» Try it: Please copy the lines below exactly, from the first one through the line showing "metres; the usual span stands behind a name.".

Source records

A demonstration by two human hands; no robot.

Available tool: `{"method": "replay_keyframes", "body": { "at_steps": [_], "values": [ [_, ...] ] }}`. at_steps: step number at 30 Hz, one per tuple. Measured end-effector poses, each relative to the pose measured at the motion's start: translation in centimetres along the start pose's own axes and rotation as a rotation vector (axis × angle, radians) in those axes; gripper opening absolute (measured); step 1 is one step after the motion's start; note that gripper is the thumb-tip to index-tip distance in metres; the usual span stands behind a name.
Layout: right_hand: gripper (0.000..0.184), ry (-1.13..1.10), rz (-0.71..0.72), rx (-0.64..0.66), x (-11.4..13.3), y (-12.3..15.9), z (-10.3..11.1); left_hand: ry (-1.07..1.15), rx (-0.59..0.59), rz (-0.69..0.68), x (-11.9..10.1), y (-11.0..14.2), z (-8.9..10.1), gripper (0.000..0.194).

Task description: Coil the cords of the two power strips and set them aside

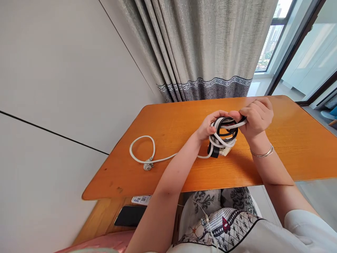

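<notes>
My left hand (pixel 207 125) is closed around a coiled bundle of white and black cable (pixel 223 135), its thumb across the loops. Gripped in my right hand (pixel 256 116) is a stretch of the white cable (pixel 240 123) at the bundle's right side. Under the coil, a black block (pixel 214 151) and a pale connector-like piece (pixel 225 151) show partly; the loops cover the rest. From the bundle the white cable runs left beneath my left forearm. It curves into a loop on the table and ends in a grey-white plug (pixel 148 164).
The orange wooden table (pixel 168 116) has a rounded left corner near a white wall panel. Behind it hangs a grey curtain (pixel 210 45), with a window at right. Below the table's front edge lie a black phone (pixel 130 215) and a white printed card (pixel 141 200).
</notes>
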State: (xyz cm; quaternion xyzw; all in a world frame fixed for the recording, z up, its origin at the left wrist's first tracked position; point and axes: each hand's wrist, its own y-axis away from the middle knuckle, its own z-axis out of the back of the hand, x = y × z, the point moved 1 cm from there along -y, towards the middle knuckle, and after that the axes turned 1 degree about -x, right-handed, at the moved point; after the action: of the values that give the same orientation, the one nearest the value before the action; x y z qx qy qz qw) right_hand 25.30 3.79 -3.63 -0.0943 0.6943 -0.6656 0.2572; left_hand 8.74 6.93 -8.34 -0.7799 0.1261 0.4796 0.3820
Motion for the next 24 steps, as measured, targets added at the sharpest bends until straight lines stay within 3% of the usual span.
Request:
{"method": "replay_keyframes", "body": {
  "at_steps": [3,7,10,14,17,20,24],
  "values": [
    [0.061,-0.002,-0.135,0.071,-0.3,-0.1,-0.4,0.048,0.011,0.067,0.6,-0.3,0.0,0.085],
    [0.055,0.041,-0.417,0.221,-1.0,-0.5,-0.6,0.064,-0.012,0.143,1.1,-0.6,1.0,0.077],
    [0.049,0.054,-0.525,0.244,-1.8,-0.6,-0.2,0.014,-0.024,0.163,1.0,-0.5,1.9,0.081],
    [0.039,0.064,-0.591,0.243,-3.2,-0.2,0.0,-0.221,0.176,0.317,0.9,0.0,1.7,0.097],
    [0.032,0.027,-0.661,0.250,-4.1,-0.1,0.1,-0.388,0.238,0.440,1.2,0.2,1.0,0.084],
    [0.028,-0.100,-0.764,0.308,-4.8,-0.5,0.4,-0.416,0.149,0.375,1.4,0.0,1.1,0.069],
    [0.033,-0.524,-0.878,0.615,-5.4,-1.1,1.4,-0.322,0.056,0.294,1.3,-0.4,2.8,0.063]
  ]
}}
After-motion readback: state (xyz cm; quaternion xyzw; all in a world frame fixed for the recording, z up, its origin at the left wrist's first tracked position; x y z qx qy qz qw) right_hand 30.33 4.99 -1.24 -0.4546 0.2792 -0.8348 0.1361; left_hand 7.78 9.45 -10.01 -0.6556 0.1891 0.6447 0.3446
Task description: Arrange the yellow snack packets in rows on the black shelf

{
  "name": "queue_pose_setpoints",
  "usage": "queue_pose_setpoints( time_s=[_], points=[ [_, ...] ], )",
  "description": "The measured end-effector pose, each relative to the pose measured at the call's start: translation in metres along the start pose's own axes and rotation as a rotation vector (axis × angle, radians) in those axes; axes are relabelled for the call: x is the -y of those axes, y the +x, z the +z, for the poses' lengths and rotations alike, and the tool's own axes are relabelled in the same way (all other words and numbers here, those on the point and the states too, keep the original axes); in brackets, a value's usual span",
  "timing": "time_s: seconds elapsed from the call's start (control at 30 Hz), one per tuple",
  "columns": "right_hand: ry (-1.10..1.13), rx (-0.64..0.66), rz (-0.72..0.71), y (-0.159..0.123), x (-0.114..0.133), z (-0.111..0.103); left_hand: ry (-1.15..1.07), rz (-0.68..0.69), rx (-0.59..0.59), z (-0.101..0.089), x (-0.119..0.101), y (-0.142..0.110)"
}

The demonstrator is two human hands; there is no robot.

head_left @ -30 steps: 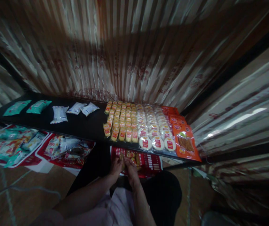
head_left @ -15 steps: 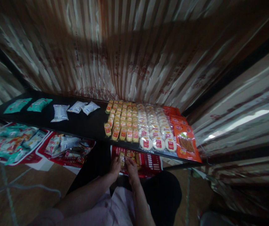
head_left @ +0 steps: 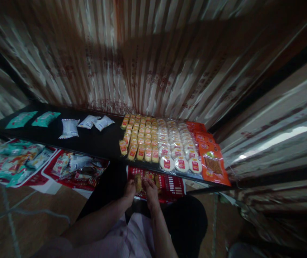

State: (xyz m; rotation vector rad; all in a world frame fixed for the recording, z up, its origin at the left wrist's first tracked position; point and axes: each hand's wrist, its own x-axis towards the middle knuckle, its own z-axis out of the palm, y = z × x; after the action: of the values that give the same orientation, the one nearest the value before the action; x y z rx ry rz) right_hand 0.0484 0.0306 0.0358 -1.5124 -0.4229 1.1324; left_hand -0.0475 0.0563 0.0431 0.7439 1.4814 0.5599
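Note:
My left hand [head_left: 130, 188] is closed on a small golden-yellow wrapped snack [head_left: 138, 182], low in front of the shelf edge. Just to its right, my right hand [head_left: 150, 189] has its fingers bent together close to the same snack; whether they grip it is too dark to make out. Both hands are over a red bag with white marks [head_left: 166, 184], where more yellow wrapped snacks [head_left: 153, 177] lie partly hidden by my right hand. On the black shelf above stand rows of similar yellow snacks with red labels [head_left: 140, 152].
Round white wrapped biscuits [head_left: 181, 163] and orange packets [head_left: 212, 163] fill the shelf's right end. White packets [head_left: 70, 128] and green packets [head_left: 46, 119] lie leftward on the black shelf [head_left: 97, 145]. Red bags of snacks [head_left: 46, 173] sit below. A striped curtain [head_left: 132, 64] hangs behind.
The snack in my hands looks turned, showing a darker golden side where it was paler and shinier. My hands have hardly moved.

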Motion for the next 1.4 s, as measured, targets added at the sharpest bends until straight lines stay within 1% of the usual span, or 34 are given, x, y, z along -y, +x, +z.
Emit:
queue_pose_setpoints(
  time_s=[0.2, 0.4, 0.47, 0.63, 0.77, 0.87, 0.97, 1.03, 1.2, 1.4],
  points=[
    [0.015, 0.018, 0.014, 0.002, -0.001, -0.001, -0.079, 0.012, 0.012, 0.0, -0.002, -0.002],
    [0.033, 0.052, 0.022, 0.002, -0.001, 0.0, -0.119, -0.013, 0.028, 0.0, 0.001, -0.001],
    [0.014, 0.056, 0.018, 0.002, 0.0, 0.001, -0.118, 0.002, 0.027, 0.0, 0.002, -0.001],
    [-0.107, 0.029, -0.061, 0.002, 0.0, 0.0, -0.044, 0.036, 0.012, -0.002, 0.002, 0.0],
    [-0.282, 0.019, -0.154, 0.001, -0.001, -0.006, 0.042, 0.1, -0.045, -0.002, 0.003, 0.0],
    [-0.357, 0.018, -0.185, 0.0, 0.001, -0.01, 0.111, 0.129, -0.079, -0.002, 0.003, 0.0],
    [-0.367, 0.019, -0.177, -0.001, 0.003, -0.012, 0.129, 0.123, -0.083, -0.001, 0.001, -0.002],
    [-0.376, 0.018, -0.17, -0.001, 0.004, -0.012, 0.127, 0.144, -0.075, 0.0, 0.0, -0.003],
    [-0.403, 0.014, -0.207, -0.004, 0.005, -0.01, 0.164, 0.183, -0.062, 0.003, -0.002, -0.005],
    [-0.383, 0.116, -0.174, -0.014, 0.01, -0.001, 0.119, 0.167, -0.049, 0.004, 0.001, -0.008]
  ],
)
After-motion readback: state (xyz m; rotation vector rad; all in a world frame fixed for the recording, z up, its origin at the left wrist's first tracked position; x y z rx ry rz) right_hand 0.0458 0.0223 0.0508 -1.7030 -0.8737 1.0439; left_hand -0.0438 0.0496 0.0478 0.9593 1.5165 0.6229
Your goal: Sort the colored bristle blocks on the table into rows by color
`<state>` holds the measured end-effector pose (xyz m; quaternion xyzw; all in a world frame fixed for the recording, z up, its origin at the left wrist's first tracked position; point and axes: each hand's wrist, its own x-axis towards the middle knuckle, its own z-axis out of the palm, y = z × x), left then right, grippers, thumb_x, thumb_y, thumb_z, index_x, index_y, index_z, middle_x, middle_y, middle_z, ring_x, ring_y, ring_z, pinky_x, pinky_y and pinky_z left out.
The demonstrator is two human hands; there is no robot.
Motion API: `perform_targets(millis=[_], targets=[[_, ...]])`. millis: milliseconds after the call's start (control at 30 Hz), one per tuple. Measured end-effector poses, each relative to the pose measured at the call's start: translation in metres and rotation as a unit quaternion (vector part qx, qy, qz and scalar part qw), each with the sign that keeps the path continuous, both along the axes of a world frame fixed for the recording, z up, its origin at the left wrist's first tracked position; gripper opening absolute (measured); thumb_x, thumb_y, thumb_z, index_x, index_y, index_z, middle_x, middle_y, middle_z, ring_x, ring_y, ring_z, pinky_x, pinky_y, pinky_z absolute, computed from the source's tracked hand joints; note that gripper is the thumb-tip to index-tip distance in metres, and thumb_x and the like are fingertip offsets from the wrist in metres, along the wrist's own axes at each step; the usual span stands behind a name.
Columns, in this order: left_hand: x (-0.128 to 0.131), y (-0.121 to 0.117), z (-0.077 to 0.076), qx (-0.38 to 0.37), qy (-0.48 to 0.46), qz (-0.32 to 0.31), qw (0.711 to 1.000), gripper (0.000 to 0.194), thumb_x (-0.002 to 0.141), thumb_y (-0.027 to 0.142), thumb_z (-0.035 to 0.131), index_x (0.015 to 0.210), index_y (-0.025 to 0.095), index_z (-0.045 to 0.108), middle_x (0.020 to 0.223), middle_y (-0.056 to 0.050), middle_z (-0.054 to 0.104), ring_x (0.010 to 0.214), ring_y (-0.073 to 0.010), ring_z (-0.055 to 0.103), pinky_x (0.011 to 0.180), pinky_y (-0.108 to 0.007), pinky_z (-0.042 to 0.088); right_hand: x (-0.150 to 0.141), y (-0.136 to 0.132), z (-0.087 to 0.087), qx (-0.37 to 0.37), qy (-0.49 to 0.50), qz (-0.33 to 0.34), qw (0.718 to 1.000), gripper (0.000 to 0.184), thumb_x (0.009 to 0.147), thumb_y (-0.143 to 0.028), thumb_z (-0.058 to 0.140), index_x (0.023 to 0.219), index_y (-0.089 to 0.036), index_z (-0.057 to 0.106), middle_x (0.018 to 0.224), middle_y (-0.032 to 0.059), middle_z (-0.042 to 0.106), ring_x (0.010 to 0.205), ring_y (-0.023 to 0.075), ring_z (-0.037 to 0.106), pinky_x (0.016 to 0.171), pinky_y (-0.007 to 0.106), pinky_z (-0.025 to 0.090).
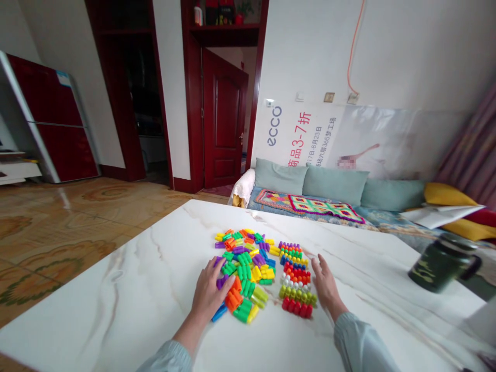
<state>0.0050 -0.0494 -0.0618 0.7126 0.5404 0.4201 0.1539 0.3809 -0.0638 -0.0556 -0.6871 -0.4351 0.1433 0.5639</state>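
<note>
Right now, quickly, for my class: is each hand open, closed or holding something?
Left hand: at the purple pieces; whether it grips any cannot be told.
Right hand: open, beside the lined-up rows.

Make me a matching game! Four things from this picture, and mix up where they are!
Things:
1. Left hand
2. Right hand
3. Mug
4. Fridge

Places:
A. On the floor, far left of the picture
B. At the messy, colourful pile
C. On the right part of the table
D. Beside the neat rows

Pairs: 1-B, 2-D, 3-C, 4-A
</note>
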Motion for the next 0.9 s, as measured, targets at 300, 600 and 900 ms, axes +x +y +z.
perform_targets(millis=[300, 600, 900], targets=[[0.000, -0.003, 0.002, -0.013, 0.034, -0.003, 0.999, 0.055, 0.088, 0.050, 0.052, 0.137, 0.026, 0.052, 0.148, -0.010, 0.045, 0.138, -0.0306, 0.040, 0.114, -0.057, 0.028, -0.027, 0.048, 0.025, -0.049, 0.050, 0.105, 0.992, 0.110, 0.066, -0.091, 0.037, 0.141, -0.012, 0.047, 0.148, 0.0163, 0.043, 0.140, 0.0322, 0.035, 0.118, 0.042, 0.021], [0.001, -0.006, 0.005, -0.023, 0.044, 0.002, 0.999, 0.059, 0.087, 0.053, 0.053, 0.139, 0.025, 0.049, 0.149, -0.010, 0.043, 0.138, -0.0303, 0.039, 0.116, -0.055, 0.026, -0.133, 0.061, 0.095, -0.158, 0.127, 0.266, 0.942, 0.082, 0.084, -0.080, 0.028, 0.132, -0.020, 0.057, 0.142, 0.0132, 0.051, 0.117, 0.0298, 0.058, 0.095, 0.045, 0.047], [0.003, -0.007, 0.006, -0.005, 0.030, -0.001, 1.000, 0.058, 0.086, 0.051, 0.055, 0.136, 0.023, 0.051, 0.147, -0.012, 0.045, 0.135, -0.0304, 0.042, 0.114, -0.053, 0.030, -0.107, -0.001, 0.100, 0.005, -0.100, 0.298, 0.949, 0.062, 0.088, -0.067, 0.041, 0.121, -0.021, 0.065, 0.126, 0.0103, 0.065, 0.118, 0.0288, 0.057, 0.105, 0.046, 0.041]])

» Task answer:
A demonstration by two human hands; no robot.

Available tool: `{"method": "replay_keyframes", "body": { "at_steps": [_], "values": [ [_, ...] ] }}`. at_steps: step number at 30 Hz, one per tuple. Measured end-effector poses, each relative to the pose measured at the motion's start: translation in centimetres along the start pose's own axes and rotation as a rotation vector (axis × angle, radians) in those axes; gripper opening absolute (measured); step 1 is one step after the motion's start; note that gripper is the thumb-tip to index-tip distance in metres; the usual span stands behind a name.

No more output will be produced.